» **Description of the task**: Report every line below that holds the word "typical".

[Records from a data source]
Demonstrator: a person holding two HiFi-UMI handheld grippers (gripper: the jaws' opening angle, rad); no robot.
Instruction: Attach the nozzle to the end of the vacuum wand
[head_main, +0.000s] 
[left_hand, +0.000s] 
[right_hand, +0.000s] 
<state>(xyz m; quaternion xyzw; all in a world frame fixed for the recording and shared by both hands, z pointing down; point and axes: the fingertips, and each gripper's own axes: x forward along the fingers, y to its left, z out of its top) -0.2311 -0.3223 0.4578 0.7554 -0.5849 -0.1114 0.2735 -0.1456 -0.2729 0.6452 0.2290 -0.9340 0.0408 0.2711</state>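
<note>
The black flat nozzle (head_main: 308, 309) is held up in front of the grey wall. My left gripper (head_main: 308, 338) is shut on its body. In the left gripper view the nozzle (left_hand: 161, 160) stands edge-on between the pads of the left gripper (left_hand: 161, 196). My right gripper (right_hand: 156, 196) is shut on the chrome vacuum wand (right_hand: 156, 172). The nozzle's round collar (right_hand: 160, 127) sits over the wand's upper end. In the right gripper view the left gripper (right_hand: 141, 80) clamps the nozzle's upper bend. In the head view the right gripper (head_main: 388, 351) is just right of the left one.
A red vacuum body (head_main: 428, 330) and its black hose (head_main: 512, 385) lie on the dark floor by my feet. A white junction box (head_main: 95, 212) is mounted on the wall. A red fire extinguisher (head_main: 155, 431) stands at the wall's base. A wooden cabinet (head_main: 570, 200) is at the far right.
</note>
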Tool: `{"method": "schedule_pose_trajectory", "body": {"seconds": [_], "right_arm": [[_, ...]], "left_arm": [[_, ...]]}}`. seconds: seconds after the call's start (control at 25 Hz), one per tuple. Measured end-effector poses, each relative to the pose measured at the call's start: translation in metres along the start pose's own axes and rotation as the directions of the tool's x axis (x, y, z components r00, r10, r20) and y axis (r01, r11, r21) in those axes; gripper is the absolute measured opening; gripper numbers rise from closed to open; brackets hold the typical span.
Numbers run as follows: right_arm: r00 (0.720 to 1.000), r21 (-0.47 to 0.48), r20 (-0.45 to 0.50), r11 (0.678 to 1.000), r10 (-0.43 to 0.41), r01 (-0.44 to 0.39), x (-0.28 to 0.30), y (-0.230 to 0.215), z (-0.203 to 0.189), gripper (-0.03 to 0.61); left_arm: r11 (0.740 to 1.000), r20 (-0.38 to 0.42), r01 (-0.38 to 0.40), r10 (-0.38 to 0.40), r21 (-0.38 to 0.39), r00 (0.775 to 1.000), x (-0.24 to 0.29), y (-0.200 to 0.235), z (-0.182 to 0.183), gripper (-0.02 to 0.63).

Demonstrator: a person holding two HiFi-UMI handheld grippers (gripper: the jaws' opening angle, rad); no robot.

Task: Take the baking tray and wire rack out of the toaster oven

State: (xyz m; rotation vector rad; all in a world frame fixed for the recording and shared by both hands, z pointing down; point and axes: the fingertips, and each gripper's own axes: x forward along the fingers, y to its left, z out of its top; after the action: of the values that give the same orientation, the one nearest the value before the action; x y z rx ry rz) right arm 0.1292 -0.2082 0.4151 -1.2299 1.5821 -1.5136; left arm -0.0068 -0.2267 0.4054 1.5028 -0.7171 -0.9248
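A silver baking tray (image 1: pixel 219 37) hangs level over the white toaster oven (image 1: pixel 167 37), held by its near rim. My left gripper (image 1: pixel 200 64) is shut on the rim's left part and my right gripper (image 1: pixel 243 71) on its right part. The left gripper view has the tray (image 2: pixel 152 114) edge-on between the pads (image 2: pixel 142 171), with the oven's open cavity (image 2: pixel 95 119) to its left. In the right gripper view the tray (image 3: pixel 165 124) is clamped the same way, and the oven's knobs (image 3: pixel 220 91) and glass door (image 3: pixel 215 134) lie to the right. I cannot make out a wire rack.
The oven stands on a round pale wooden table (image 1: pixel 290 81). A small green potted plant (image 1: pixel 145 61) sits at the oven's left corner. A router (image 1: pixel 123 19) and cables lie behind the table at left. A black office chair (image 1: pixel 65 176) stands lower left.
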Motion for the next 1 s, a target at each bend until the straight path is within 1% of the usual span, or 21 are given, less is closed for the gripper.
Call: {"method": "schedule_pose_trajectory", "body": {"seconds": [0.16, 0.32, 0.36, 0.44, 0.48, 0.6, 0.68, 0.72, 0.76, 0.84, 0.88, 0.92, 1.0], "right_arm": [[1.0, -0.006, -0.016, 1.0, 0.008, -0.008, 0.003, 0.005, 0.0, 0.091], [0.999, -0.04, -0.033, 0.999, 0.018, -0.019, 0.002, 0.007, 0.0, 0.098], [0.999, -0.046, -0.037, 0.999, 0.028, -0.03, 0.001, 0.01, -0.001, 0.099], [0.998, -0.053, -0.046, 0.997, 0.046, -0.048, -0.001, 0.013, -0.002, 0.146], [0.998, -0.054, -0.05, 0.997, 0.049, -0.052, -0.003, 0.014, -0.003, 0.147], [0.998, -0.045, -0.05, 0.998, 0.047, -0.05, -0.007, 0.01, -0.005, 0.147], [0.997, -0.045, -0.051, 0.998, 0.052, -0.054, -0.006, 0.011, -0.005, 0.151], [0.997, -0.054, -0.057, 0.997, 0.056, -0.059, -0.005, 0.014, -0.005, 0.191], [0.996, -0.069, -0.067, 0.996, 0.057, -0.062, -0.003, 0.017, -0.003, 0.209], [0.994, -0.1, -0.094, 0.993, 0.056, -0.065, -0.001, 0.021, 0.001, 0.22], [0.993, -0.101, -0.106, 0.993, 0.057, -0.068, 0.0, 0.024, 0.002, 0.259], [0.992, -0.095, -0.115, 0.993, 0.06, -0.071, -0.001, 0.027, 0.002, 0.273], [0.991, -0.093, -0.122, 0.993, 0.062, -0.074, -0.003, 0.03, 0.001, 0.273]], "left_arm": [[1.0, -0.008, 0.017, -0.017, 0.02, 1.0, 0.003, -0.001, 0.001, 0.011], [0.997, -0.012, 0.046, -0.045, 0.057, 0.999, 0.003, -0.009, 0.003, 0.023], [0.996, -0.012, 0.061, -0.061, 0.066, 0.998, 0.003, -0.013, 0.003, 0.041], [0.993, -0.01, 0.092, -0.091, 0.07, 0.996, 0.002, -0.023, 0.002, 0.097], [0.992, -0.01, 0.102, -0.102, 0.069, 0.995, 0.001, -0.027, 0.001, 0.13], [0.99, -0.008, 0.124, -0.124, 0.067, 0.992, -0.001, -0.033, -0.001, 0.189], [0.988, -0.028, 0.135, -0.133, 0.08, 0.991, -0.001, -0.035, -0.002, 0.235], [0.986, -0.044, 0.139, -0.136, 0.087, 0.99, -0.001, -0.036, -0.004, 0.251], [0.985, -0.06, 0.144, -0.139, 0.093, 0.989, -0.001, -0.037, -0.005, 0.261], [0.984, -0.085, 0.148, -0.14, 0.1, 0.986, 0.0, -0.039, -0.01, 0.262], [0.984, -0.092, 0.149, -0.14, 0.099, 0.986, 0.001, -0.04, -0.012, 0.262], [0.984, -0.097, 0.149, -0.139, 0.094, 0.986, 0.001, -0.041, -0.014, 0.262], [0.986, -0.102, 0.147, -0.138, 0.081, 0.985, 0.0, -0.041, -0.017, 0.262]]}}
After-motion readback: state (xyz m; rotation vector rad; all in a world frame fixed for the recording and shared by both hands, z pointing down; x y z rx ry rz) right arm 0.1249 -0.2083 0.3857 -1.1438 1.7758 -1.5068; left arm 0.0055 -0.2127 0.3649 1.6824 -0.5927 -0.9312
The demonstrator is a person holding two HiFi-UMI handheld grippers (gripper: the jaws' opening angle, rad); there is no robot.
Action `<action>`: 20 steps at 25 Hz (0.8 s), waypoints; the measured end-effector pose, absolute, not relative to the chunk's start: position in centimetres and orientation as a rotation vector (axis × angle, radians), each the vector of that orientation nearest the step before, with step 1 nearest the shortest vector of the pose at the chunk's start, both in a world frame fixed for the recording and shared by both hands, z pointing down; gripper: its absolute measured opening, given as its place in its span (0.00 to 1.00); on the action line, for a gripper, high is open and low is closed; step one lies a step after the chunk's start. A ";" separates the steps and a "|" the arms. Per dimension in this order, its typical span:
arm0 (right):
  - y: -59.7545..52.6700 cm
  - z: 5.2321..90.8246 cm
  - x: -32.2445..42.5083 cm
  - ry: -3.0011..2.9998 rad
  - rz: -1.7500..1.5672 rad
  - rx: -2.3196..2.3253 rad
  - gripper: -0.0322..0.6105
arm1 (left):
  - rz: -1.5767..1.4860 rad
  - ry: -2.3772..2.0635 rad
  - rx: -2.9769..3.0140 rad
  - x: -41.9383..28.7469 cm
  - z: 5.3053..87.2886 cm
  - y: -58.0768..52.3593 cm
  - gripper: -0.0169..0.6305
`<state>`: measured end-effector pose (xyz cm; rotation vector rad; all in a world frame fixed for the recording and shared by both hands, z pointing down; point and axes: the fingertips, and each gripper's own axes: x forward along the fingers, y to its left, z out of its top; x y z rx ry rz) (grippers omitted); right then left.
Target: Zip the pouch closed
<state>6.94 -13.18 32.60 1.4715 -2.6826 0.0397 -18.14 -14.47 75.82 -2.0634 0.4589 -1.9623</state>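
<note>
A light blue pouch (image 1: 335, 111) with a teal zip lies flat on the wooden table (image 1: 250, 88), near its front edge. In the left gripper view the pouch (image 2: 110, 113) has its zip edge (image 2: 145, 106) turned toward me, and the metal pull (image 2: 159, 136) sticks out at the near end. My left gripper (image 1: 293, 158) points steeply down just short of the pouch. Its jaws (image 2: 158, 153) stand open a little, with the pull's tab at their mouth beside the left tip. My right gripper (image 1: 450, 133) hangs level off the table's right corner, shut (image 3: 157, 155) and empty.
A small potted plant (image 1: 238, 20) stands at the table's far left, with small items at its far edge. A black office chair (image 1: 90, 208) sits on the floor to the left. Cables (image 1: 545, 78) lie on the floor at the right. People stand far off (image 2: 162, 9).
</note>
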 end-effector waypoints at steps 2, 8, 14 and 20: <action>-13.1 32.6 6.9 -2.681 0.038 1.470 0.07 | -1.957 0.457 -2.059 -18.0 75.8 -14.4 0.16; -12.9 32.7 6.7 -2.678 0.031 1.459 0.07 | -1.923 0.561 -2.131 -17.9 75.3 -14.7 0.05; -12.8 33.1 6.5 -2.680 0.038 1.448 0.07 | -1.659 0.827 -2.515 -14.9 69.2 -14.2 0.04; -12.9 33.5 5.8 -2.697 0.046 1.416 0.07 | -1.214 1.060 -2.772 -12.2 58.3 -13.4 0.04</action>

» **Task solution**:
Tool: `{"method": "schedule_pose_trajectory", "body": {"seconds": [_], "right_arm": [[_, ...]], "left_arm": [[_, ...]]}}`. seconds: seconds after the call's start (control at 25 Hz), one per tuple. Measured end-effector poses, each relative to the pose measured at the call's start: translation in metres along the start pose's own axes and rotation as the directions of the tool's x axis (x, y, z components r00, r10, r20) and y axis (r01, r11, r21) in those axes; gripper is the absolute measured opening; gripper numbers rise from closed to open; brackets hold the typical span.
Action `<action>`: 20 steps at 25 Hz (0.8 s), waypoints; the measured end-effector pose, absolute, not relative to the chunk's start: position in centimetres and orientation as a rotation vector (axis × angle, radians), each the vector of that orientation nearest the step before, with step 1 nearest the shortest vector of the pose at the chunk's start, both in a world frame fixed for the recording and shared by both hands, z pointing down; gripper: its absolute measured opening, given as its place in its span (0.00 to 1.00); on the action line, for a gripper, high is open and low is closed; step one lies a step after the chunk's start. A ";" separates the steps and a "|" the arms. Per dimension in this order, its typical span:

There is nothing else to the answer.